▸ What you are asked to do
Check each line of the material below, and copy it if it holds the string "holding".

(Material for the task)

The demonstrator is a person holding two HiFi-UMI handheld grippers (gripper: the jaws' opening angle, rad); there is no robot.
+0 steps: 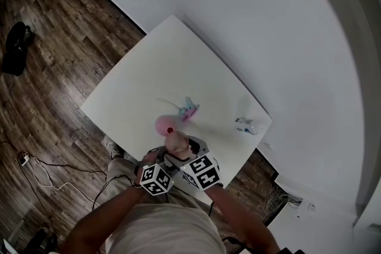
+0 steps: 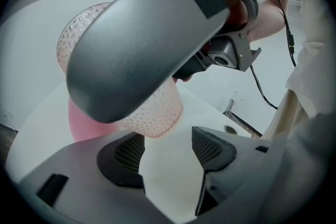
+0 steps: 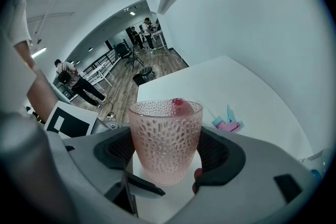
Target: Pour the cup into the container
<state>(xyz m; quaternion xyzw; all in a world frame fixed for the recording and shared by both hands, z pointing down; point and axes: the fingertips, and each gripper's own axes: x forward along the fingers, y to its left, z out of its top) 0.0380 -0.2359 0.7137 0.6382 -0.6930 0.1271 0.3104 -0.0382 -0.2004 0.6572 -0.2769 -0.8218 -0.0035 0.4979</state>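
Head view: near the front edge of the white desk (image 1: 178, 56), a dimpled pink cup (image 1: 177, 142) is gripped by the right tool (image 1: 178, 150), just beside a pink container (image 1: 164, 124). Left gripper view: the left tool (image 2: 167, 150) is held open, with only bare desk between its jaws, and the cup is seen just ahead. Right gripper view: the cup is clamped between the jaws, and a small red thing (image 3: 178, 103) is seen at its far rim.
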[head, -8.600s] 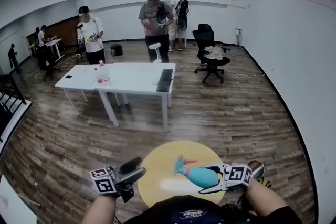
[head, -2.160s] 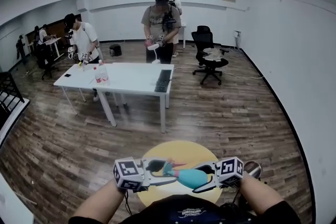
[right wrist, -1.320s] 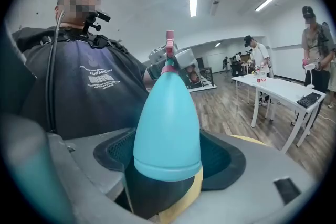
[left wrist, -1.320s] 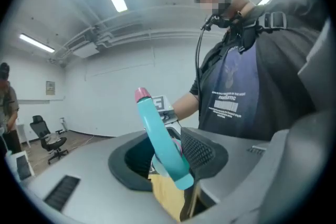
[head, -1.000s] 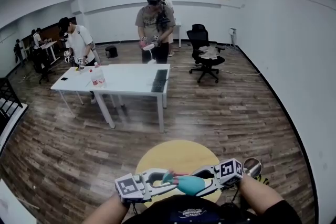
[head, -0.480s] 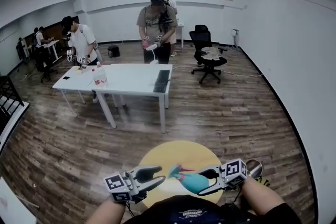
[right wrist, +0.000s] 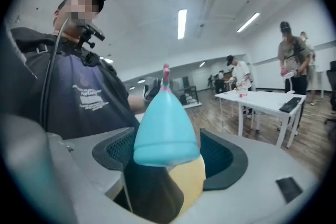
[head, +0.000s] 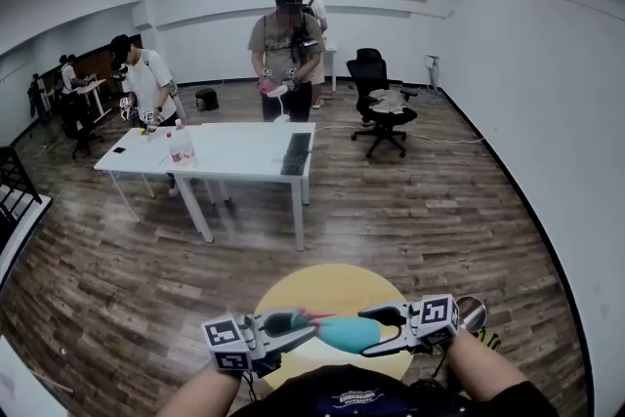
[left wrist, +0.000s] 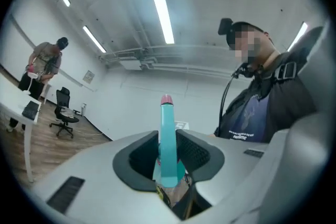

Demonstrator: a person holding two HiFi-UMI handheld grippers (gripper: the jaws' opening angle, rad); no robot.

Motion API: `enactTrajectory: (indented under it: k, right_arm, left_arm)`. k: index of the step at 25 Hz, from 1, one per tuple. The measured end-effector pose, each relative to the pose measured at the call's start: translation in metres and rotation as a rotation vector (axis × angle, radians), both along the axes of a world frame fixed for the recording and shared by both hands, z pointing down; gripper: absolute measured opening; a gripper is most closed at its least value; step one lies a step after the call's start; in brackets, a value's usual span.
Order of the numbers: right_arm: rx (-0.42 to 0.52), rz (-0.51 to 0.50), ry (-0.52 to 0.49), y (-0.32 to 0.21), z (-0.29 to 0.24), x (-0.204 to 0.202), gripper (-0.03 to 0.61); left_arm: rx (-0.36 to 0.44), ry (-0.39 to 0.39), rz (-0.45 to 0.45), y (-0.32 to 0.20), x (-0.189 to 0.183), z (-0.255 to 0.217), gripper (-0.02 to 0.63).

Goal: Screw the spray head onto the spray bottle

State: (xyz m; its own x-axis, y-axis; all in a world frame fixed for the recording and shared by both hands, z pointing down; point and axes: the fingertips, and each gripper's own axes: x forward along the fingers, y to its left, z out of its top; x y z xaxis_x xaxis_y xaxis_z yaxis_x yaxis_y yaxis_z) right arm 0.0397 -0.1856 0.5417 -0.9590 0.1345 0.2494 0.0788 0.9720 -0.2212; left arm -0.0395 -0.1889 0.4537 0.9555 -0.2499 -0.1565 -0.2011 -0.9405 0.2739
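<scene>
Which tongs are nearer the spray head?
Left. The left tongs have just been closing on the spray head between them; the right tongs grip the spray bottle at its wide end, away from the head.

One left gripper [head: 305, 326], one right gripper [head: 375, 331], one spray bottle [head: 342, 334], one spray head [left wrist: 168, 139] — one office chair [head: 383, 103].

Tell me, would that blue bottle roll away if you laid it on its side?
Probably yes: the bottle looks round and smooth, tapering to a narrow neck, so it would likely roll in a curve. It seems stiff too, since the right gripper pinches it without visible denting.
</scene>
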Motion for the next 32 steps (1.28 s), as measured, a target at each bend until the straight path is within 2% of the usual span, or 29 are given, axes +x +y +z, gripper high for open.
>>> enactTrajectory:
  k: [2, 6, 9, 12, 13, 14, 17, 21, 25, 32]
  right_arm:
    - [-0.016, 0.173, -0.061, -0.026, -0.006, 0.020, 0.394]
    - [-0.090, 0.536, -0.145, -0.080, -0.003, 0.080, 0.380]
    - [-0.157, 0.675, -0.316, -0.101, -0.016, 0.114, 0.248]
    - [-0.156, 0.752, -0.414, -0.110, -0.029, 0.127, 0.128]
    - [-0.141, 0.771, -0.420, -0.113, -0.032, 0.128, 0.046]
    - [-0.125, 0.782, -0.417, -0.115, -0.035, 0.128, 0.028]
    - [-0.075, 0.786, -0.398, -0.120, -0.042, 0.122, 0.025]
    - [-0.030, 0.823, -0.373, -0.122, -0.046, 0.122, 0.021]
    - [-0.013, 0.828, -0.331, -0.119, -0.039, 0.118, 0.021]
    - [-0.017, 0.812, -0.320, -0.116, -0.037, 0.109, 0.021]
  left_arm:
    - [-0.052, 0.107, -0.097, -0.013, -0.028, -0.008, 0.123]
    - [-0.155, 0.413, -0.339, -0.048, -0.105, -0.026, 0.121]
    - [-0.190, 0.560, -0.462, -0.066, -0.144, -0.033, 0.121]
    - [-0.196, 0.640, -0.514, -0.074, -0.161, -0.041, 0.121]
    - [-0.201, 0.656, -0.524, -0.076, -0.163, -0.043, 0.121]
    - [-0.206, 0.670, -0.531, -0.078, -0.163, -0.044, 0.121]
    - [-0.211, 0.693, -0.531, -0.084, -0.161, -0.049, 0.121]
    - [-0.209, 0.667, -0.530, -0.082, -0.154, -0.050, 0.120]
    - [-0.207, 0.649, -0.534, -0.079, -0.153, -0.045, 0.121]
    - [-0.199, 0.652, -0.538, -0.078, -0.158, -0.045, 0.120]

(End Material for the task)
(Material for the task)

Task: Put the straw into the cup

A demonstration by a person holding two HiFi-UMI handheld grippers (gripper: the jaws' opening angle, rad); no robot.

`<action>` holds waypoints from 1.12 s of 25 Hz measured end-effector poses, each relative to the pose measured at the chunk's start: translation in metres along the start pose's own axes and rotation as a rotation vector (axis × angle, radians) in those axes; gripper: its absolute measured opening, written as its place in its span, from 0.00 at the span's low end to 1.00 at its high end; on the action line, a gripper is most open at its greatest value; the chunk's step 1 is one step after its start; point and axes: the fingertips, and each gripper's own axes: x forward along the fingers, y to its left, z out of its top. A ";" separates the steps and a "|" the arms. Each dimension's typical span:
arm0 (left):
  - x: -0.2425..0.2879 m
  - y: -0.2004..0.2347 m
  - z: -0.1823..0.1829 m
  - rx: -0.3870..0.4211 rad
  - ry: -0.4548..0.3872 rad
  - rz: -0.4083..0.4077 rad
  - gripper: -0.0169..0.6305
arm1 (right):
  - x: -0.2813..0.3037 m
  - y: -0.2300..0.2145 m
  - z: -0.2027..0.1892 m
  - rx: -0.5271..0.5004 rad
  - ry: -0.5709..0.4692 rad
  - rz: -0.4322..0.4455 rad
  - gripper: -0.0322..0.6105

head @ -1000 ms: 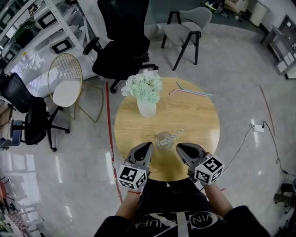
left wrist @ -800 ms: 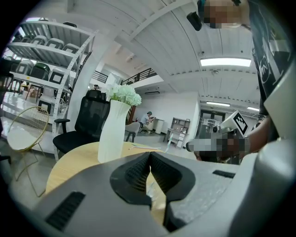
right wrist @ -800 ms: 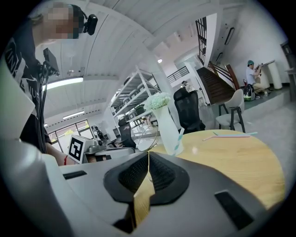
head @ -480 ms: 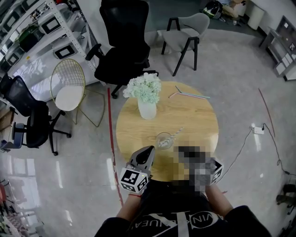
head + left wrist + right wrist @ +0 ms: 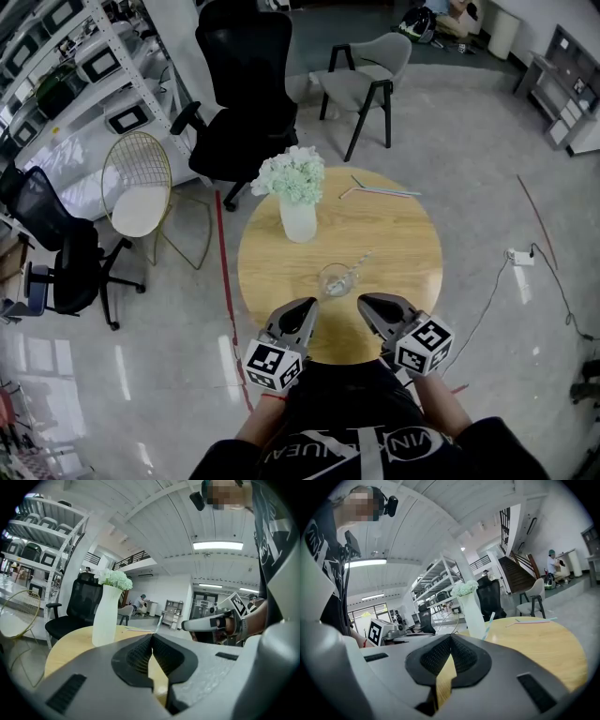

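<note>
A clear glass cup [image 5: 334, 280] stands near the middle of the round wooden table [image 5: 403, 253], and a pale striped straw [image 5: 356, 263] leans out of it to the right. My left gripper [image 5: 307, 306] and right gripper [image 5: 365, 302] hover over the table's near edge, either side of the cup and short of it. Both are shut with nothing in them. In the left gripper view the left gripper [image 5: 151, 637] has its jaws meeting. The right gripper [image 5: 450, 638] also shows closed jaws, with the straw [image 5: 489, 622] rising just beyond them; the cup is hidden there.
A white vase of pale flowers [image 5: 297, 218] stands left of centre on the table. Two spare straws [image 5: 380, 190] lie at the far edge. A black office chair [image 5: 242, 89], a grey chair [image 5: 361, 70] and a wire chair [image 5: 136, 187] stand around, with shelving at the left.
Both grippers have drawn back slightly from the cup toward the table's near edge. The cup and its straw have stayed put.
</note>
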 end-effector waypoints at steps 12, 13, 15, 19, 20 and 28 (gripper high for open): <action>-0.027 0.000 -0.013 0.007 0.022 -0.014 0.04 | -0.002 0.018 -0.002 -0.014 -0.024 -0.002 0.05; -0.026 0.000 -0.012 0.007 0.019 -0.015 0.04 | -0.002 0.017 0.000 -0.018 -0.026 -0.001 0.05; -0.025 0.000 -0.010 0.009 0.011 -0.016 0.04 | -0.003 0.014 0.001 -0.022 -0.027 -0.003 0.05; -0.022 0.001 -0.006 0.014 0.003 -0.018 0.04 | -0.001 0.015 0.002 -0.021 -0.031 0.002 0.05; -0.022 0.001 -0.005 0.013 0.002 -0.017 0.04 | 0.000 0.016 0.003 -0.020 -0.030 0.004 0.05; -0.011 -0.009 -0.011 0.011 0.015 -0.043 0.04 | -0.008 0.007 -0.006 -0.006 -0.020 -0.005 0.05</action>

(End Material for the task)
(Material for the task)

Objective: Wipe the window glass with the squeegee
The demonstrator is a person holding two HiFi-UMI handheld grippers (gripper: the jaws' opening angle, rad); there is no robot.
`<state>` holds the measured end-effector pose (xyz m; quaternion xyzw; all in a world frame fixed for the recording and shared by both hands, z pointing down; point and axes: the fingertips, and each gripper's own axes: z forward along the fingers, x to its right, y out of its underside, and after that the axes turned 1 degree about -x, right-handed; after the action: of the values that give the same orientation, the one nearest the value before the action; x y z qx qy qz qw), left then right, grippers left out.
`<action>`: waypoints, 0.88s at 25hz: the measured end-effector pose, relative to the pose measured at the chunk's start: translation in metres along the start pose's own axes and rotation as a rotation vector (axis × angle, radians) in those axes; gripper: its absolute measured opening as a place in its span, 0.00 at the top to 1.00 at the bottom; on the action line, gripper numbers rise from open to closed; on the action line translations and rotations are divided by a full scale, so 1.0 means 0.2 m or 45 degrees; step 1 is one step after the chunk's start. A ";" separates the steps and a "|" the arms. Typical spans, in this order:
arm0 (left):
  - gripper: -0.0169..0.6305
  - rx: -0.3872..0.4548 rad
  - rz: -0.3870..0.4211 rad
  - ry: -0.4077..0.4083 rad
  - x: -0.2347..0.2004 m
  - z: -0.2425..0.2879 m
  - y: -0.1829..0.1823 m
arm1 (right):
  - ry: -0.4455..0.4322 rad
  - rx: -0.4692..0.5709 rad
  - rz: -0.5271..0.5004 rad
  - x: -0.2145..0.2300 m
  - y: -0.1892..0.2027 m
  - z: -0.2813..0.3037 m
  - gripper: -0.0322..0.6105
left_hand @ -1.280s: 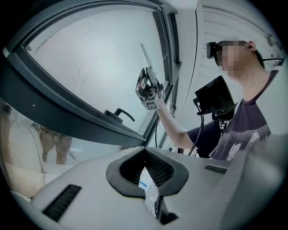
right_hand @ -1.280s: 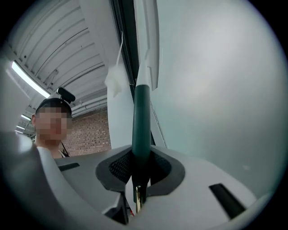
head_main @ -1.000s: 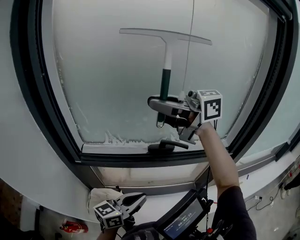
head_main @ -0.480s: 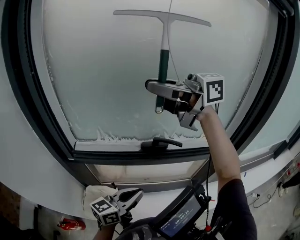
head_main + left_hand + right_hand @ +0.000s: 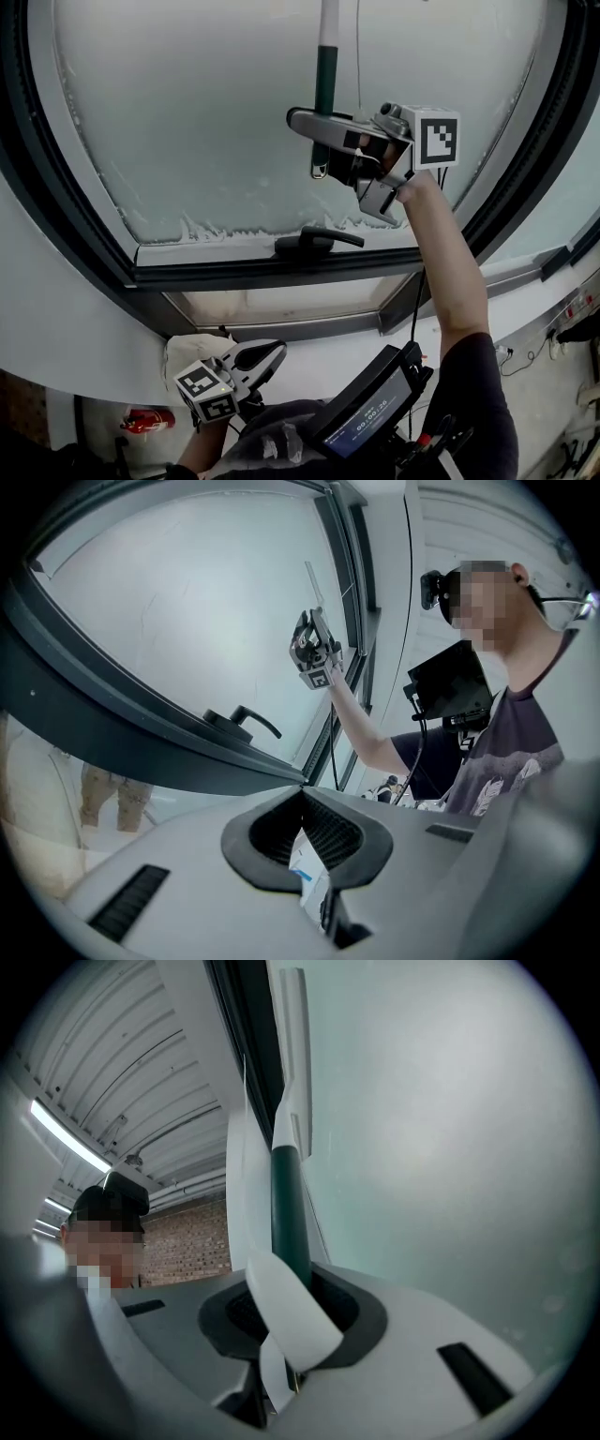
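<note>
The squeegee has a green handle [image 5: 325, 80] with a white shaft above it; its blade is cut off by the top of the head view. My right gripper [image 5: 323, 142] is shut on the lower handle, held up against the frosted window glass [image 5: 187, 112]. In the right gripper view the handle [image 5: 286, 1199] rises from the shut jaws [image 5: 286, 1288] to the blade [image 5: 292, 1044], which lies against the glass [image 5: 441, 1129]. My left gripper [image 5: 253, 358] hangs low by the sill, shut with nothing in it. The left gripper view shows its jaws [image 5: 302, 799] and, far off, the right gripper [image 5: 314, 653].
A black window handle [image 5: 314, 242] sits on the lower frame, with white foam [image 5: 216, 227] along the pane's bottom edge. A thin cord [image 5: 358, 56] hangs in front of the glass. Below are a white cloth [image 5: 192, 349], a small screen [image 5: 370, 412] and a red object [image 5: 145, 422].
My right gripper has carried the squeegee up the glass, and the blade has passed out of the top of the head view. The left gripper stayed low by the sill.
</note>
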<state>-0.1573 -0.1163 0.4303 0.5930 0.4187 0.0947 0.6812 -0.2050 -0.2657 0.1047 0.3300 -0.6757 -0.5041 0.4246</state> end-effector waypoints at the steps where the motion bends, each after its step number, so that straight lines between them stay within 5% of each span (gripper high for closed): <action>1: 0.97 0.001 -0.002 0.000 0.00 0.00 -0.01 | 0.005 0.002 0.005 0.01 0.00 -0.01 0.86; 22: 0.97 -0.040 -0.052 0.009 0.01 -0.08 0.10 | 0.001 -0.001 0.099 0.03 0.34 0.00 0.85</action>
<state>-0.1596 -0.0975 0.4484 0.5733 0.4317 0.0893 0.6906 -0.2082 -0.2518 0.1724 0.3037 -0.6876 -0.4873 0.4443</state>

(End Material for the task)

▸ Result of this exercise
The demonstrator is a person holding two HiFi-UMI handheld grippers (gripper: the jaws' opening angle, rad); there is no robot.
Demonstrator: a person holding two HiFi-UMI handheld grippers (gripper: the jaws' opening angle, rad); no robot.
A demonstration by a person holding two HiFi-UMI handheld grippers (gripper: the jaws' opening angle, rad); no robot.
The demonstrator is a person holding two HiFi-UMI handheld grippers (gripper: the jaws' opening angle, rad); there is no robot.

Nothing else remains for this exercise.